He said I’ve got to bring these people out there. So he brings them out to that mountain. God says, all right, Moses, you tell them the whole reason I brought you out of Egypt was to bring you to myself. Go look it up in Exodus 19, it’s amazing. The whole reason I brought them out of Egypt was to bring them to myself. It’s in there. Read it. It’s amazing. So He says I’m so excited I’m going to come down there and introduce myself to them on the third day. So get them ready the next two days and the third day I’m going to come down, which is prophetic, and I’m not going to go into that.
So Moses gets them all ready, they wash their clothes, God comes down on the mountain and what do they do? They all run away, and they say Moses, we can’t handle God. You talk to God, tell us whatever he says, we’re going to hear and do it. And that’s amazing to me, right? And so Moses is heart-broken. And so his response to the people is Exodus 20:20, where He says, “Do not fear,” now look at me, do not fear because God’s come to test you. What’s the test? To see if His fear is in you so that you may not sin. Wait a minute. Do not fear, because God’s come to test you to see if His fear is in you so that you may not sin. He’s not contradicting himself, he’s differentiating between being scared of God and the fear of the Lord.
As I said earlier, the person who fears God— well the person who’s scared of God, I should say it this way, has something to hide. That’s why Adam hides from the presence of the Lord. Okay? But the person who fears God has nothing to hide. Okay? They’re scared to be away from God. So the first definition of the fear of the Lord is to be terrified of being away from Him. You know I’ll never forget, back in the 1990’s, it was 1994, Jim Bakker had read a book that I had written called “Victory in the Wilderness,” it was the first book I had ever written. He read it in prison. He had been in prison for 4 years. When he read it he contacted his assistant from prison and he said could you please find this author and ask him to come visit me in prison.

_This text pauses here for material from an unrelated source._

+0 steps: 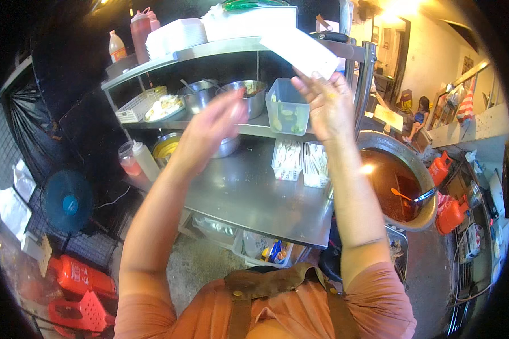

So I remember I agree to do it. And I walked into the prison and he comes out in his prison garb and grabs me and he holds me and he hugs me and he won’t let me go. Finally he grabs my shoulders and he said ‘did you write it or a ghost writer?” I said, ‘no sir, I wrote it. I’ve gone through a wilderness but not near what you’ve gone through.” He said “We have so much to talk about. Sit down.” And I remember he looked at me and he said this prison was not God’s judgment on my life, it was his mercy on my life. He said because John, honestly, if I would have kept living the way I was living I would have ended up in hell forever. When he said that to me I thought, okay, you have my attention, complete, total attention. So after about 20 minutes I felt very, very comfortable with him and I thought I’m going to ask him some questions. My first question was “Jim, when did you fall out of love with Jesus?” At what point did you stop loving Jesus?